Ergo...a gun in a case, lying on a table, is not a safety violation, no matter which way it is pointing. It MUST be oriented properly before ANY handling at all, but that's all you need worry about.

Serenity
May 12, 2012, 08:45 PM
I totally get where the OP is coming from. If you have no gun background and just decide to take up shooting as an adult, you have to have some nerve to get out there among other shooters; it is intimidating.

Lost Sheep
May 13, 2012, 03:03 AM
I totally get where the OP is coming from. If you have no gun background and just decide to take up shooting as an adult, you have to have some nerve to get out there among other shooters; it is intimidating.
This is true. If you just got your first gun and then want to join this (the O.P.'s range) in order to learn proper shooting techniques and safety, you might not be able to pass the entrance exam. That WOULD be intimidating, not to mention counter-productive to the club's (I suppose) best interests.
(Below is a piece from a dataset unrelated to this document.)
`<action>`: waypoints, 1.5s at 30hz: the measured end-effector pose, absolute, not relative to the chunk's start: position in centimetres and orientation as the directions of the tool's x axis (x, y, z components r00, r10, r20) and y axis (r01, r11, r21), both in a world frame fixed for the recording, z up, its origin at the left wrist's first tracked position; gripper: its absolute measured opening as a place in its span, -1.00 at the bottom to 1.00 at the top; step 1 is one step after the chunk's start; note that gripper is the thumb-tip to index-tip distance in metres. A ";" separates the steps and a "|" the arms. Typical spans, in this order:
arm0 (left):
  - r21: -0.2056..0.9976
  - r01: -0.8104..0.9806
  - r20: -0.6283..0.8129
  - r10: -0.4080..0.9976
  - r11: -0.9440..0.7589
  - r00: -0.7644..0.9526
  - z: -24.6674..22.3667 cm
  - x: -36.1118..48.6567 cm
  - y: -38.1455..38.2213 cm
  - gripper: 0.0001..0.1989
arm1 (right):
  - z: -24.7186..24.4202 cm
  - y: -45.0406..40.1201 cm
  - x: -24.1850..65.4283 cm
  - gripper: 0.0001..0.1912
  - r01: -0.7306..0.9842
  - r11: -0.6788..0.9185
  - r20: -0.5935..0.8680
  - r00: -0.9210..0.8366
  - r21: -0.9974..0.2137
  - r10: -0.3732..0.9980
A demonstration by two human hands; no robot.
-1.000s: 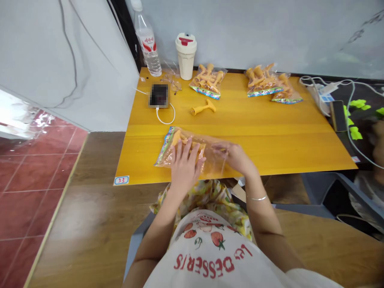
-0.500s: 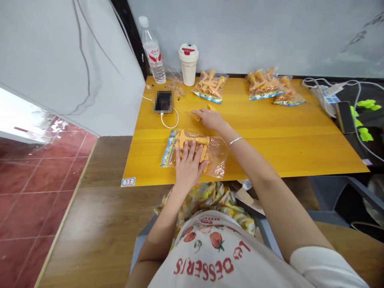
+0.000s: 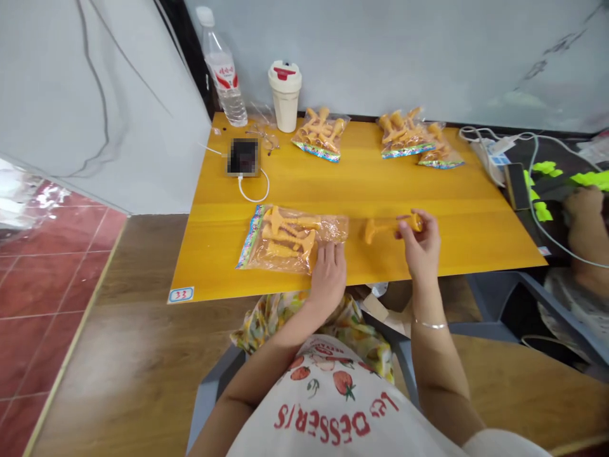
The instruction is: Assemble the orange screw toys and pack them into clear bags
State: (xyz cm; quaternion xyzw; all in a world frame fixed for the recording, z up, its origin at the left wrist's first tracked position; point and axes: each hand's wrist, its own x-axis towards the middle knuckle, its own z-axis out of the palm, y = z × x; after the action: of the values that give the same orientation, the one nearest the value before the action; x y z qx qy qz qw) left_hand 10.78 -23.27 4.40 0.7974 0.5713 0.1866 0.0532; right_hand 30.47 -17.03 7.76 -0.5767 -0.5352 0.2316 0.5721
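Observation:
A clear plastic bag (image 3: 259, 244) with several orange plastic pieces inside lies near the table's front edge, its colourful printed strip to the left. My left hand (image 3: 329, 273) is at the bag's lower right edge, fingers together and gripping the film. To the right of the bag, my right hand (image 3: 422, 244) is closed around one end of an orange T-shaped plastic piece (image 3: 373, 230). The T-shaped end points left toward the bag, just over the table. Part of the piece is hidden behind my fingers.
Filled bags stand at the back, one in the middle (image 3: 321, 134) and two at right (image 3: 404, 134). A water bottle (image 3: 226, 82), a white cup (image 3: 285, 98) and a cabled device (image 3: 243, 157) are at back left. Another person's hand (image 3: 584, 202) is by green pieces at far right.
My right hand has moved right and nearer me with the orange piece. My left hand has slid from the bag's top to its right edge. Another person's hand has come into view.

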 end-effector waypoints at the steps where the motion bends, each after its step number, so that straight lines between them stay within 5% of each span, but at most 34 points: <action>1: 0.280 0.900 0.215 0.935 -0.334 0.280 4.5 10.7 -23.1 -0.69 | 7.2 -18.6 30.7 -0.55 0.278 0.199 0.297 0.376 -0.940 0.878; 6: 0.323 0.911 0.186 0.961 -0.255 0.203 4.9 9.3 -22.2 -0.77 | 5.4 -23.5 30.3 -0.59 0.034 0.087 0.093 0.486 -0.996 0.869; 11: 0.671 0.659 0.360 0.926 -0.340 0.111 5.6 7.5 -22.2 -0.90 | 5.1 -24.8 28.6 -0.63 -0.105 0.070 0.014 0.465 -0.992 0.885; 14: 0.753 0.535 0.443 0.896 -0.382 0.017 6.6 7.0 -22.8 -0.90 | 5.3 -24.8 26.7 -0.64 -0.143 0.065 0.002 0.402 -0.988 0.916; 26: 0.641 0.543 0.571 0.810 -0.543 0.136 9.5 8.1 -24.7 -0.91 | 5.5 -23.6 18.9 -0.77 -0.113 0.156 0.159 -0.016 -0.981 0.987; 30: 0.637 0.540 0.564 0.810 -0.550 0.160 9.7 8.4 -25.4 -0.90 | 6.0 -22.8 19.5 -0.67 0.074 0.189 0.157 -0.309 -0.979 0.938; 37: 0.682 0.512 0.499 0.844 -0.522 0.196 10.3 5.7 -24.3 -0.83 | 8.1 -22.7 22.7 -0.69 0.335 0.347 0.139 -0.513 -0.876 0.847; 45: 0.375 0.818 0.320 0.889 -0.436 0.328 7.5 2.1 -18.8 -0.50 | 7.4 -25.5 24.9 -0.69 0.453 0.285 0.039 -0.479 -0.845 0.877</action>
State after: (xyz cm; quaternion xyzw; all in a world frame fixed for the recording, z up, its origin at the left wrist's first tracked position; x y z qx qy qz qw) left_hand 2.09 -18.81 7.54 0.8116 0.5258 0.2440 0.0727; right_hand 24.90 -25.45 7.38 -0.4387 -0.7577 0.4063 0.2612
However, based on my readings of this O.P.'s other posts, I conclude he is not new.

Lost Sheep

coalman
May 13, 2012, 04:06 AM
Coalman, most consider the four rules of safe gun handling, to only apply when guns are being handled.

Guns in cases, on tables, on shelves, and so on aren't really being handled. It's not really an exception to most people. When you bring your guns home from the range, how do you make sure the muzzles don't flag anyone or anything? It's one flat 'exception' if you really want to call it that.

No hands on the gun means no rules are being broken. I suppose unless you have it set up in a rig that allows remote movement and firing, but, lets not go there.

The gun is being handled when it's picked up and put back while the muzzle rule is broken. And, most assume guns in cases and at guns shows are unloaded. Again, IMO, the exceptions we allow. But, I get what you are saying.

Hardtarget
May 13, 2012, 11:46 PM
As for the group being so tight he couldn't count the holes...just say "its one ratty hole. I shot all of them right there" Then tell him to get ten targets and start over...one shot at each target.
good grief.

Think about finding another range and just never respond to their opening to membership.